Wednesday, August 11, 2004

What gets measured gets attention

Last weekend, I had a talk with Mary Ann about staying on track on a diet, and over the long haul. I said that I didn't want to have to keep track of points, or calories, because I would never do that for the rest of my life -- too much work. I'm in favor of the gradual lifestyle changes that cause me to lose weight slowly.

But I've been re-thinking that. One reason is that, as Mary Ann pointed out, after a while, you learn your points, and it's not so hard to keep track. Another is that I'm just not losing weight -- I've lost 11 pounds and I've plateaued out.

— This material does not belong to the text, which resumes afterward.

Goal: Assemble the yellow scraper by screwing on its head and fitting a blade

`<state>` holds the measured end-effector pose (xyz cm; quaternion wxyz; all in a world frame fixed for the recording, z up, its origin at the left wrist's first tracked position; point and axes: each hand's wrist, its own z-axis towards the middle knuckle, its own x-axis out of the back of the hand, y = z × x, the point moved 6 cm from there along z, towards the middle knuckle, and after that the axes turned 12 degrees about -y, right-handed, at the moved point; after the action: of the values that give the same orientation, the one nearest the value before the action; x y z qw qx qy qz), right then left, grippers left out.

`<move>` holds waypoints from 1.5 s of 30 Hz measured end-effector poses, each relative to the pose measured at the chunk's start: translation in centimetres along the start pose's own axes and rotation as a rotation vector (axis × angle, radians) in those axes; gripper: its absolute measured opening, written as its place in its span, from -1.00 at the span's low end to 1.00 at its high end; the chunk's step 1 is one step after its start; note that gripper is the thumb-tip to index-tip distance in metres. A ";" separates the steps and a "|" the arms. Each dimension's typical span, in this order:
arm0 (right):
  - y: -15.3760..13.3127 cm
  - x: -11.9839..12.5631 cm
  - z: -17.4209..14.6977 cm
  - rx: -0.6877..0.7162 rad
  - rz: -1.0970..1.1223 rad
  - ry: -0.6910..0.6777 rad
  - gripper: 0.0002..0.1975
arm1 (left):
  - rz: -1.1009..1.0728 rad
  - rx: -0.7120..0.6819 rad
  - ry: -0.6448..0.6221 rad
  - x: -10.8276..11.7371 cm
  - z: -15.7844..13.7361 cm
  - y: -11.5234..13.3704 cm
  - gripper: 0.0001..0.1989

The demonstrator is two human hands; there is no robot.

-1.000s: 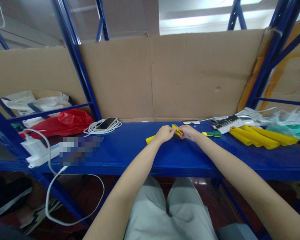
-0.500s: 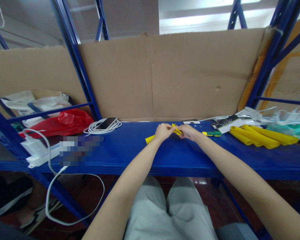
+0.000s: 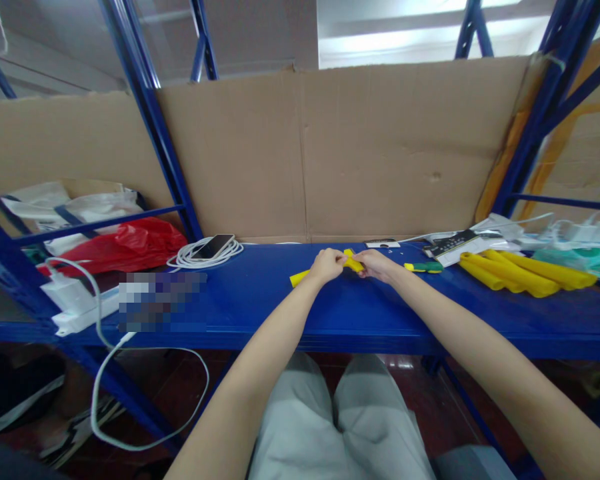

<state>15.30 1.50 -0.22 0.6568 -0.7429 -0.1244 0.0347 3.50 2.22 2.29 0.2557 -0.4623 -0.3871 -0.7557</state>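
Observation:
My left hand (image 3: 329, 265) has its fingers closed on a yellow tube-like piece (image 3: 353, 262) above the blue shelf. One end of this piece sticks out to the left, under my left wrist. Just to the right, my right hand (image 3: 375, 265) pinches the other end. A short yellow section shows between the two hands, bent or folded. The fingers cover the rest of it, so its exact kind is unclear. Right of my right hand lies a green and yellow handled tool (image 3: 424, 267). Further right, several similar yellow tubes (image 3: 525, 272) lie side by side.
A phone (image 3: 216, 246) rests on a coiled white cable (image 3: 180, 259). A white power strip (image 3: 87, 313) and a red bag (image 3: 130, 243) are at the left. A black and white packet (image 3: 460, 245) lies at the right. Cardboard (image 3: 305, 153) stands behind the blue shelf (image 3: 260, 300).
The yellow piece between my hands has turned slightly and shows a broader, flatter face. Both hands stay almost in the same place.

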 end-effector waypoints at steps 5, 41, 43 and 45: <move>0.1 0.1 0.2 -0.007 -0.010 -0.001 -0.82 | 0.005 -0.032 -0.038 0.1 -0.3 0.6 -0.74; 1.7 12.7 2.4 -0.307 -1.254 0.335 -0.43 | 0.308 -0.181 -0.206 -2.2 -0.8 2.7 -0.60; 1.5 12.3 2.2 -0.325 -1.271 0.311 -0.40 | 0.313 -0.188 -0.212 -2.2 -0.9 2.9 -0.60; 1.3 11.9 2.1 -0.339 -1.292 0.287 -0.40 | 0.307 -0.194 -0.216 -2.2 -0.9 3.0 -0.60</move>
<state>26.57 6.10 -0.48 0.4305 -0.6094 -0.4582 -0.4832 6.24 -0.19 1.12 0.2793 -0.6165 -0.2625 -0.6878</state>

The third reason is the "performance-shaping" one: what gets measured, gets attention.

Why it's good to have some way of measuring progress:
  1. It holds you accountable. If you say you're going to walk 3 times a week, and you log it, you'll know how often you kept your promise. If you say you're going to stick to your budget and you use budgeting software, you'll know whether you did or not.
  2. It gives you an objective standard. You know what your goal is, and you can measure your progress as you continue towards it.
  3. It keeps you focused on the goal. 22 points is 22 points, not 35!
  4. It motivates. Having the result in black and white gives just a little more incentive towards achieving that goal. If you're doing poorly, you might want to try harder, or try a new tactic. If you're doing well, it's an ego-boost.
  5. It helps prevents denial. You can't say you did something faithfully if you haven't.
This works for any goal -- whether it's time spent writing a blog, or number of resumes sent out, or whatever. The trick is to have a metric that you can use and then use it.

Movement towards a goal is the right kind of movement. And the joyful part of this is that it's under my control.